• Chantale Belhumeur

La terre dénigrée


Avez-vous remarqué comme il est facile de dénigrer quelqu'un ou quelque chose ?  

Il nous semble parfois que celui ou celle qui parle le plus fort devrait nécessairement avoir raison. En tout cas, il a certainement "sa" raison.


Il m'arrive de me demander : "Mais quelle est donc sa raison pour entrer dans une si grande colère ou objection."  La colère, l'objection démesurée ou la certitude d'avoir raison ne vient-elle pas justement de la méconnaissance et de la peur ? 


Je ne sais pas, je vous pose la question.


N'est-on pas d'accord que la terre, nos sols sont terriblement dénaturés et trop exploités?


N'est-on pas d'accord qu'il y a surutilisation d'herbicides, pesticides et plus autres substances chimiques?


N'est-on pas d'accord que la pollution affecte non seulement nos poumons, mais notre corps tout entier?


N'est-on pas d'accord que l'eau que nous buvons doit être traitée de plus en plus?

N'est-on pas d'accord que nos aliments ont perdu de leurs nutriments?

N'est-on pas d'accord que nous vivons plus vieux, mais sommes malades trop longtemps?


N'est-on pas d'accord qu'il y a de plus en plus de maladies graves dégénératives?

Je ne sais plus, je pose les questions.


Quand les études prouvent que, depuis les années '40, nos pommes de terres ont perdus près de 60% de leur teneur en vitamine C et en fer, plus de 25% en calcium, plus de 50% en B2 et 20% en B3;


Quand les études nous disent que nous devons aujourd'hui manger huit oranges pour avoir le rapport de nutriments d'une seule orange que nos grands-parents mangeaient;

Quand nous savons que le traitement des viandes diminue de 70% leur teneur en B6;

Quand nous savons tout ce que nous savons ... 


Est-ce que certains d'entre nous sont à ce point aveugles de tous ces constats pour dire, assurer et redire que nous n'avons pas besoin de supplémentations pour nourrir notre corps et nos cellules.


Nous mangeons plus que nos grands-parents, nous sommes obèses et pourtant notre corps, nos cellules meurent de faim.  La terre ne peut plus nourrir ces enfants.  Elle est malade et comme nous en faisons partie, nous la suivons dans sa descente.


Nos grands-parents vivaient moins longtemps que nous, mais mourraient moins longtemps que nous. La science de la médecine a fait de grands pas pour allonger notre espérance de vie et il faut la remercier.  C'est vrai, donnons à César ce qui lui revient, la médecine a fait et fait encore beaucoup. Sauf que nous vivons plus longtemps et nous sommes malades plus longtemps.  Nos enfants vivront plus longtemps que nous et mourront probablement encore plus longtemps que nous.


Même qu'à voir l'état de santé de jeunes adultes, nous devrions nous demander si nous ne seront pas la génération qui enterrera ses enfants.  C'est triste.


La terre est attaquée, elle est dénigrée.  On la met à mal et on nous dit qu'elle va bien, qu'elle continue de nous nourrir.  


Pour moi, ce n'est pas seulement attaquer la santé et l'intelligence des gens, c'est aussi dénigrer la terre que de dire qu'elle nous nourrit. 


Mais ! Ce n'est pas que notre belle bleue ne veut pas nous nourrir adéquatement, c'est parce qu'elle ne peut plus nous nourrir adéquatement parce que nous choississons les pesticides, la pollution, la surexploitation et l'argent au profit de notre santé et de celle de la terre. 

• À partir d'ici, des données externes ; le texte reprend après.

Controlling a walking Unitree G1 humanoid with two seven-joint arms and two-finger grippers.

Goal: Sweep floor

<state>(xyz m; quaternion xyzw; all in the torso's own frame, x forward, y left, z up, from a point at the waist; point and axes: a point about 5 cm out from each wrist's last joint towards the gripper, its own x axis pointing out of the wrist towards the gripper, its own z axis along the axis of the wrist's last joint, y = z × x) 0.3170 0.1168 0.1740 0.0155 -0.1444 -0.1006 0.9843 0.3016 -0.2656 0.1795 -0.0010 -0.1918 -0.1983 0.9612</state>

Avec tous les constats que nous pouvons faire, pour moi, il y en a un de certain, notre assiette, comme nos sols, est pauvre; très pauvre et ne contient plus les nutriments essentiels à ma santé.


Alors ne me dites pas que la supplémentation n'est pas nécessaire pour mon corps, mon coeur, mon cerveau et mes cellules.  S'il-vous-plait, ne me dites pas ça, car je voudrais vraiment, pour moi et mes enfants, vivre longtemps et mourir simplement.